### Task item
Retype exactly the lines below, beginning with the first and ending with the line where "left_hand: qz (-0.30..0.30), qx" appears.

Given data section start

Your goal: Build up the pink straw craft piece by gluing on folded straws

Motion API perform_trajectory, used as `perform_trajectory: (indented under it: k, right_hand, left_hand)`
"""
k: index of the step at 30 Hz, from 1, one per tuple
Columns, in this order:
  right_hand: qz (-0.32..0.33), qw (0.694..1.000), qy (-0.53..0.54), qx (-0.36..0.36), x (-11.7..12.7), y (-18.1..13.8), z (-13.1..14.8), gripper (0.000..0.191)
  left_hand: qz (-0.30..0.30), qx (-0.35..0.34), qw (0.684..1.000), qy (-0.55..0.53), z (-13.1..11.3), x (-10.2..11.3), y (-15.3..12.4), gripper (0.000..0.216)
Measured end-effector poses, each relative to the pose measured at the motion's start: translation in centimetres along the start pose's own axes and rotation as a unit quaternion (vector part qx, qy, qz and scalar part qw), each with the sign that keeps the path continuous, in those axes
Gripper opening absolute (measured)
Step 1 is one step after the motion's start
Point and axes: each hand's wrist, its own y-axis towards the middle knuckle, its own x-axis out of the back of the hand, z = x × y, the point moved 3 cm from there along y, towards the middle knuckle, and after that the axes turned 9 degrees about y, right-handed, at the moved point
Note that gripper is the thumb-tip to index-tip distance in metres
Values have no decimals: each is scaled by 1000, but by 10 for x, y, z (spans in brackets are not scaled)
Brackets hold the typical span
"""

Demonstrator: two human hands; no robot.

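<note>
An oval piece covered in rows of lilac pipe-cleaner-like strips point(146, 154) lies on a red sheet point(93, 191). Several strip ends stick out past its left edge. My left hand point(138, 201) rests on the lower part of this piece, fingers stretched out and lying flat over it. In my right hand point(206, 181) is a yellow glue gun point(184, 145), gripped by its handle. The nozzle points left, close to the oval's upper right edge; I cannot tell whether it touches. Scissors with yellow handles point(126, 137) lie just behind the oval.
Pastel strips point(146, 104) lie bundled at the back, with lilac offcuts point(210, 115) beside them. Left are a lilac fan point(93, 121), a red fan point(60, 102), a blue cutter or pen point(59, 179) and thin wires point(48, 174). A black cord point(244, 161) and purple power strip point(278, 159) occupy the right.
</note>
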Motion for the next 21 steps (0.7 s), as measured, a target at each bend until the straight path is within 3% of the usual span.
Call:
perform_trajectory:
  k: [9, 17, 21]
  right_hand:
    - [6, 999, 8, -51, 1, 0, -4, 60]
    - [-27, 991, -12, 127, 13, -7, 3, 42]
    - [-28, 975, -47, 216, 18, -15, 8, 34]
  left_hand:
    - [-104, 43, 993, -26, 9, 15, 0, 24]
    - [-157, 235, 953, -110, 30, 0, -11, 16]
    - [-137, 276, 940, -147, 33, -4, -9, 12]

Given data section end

### Completed task
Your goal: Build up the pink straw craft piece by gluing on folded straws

Motion API perform_trajectory, used as `perform_trajectory: (indented under it: k, right_hand, left_hand)`
"""
k: index of the step at 30 Hz, from 1, one per tuple
Columns, in this order:
  right_hand: qz (-0.32..0.33), qw (0.694..1.000), qy (-0.53..0.54), qx (-0.36..0.36), x (-11.7..12.7), y (-18.1..13.8), z (-13.1..14.8), gripper (0.000..0.191)
  left_hand: qz (-0.30..0.30), qx (-0.35..0.34), qw (0.684..1.000), qy (-0.55..0.53), z (-13.1..11.3), x (-10.2..11.3), y (-15.3..12.4), gripper (0.000..0.216)

The exercise requires no further answer.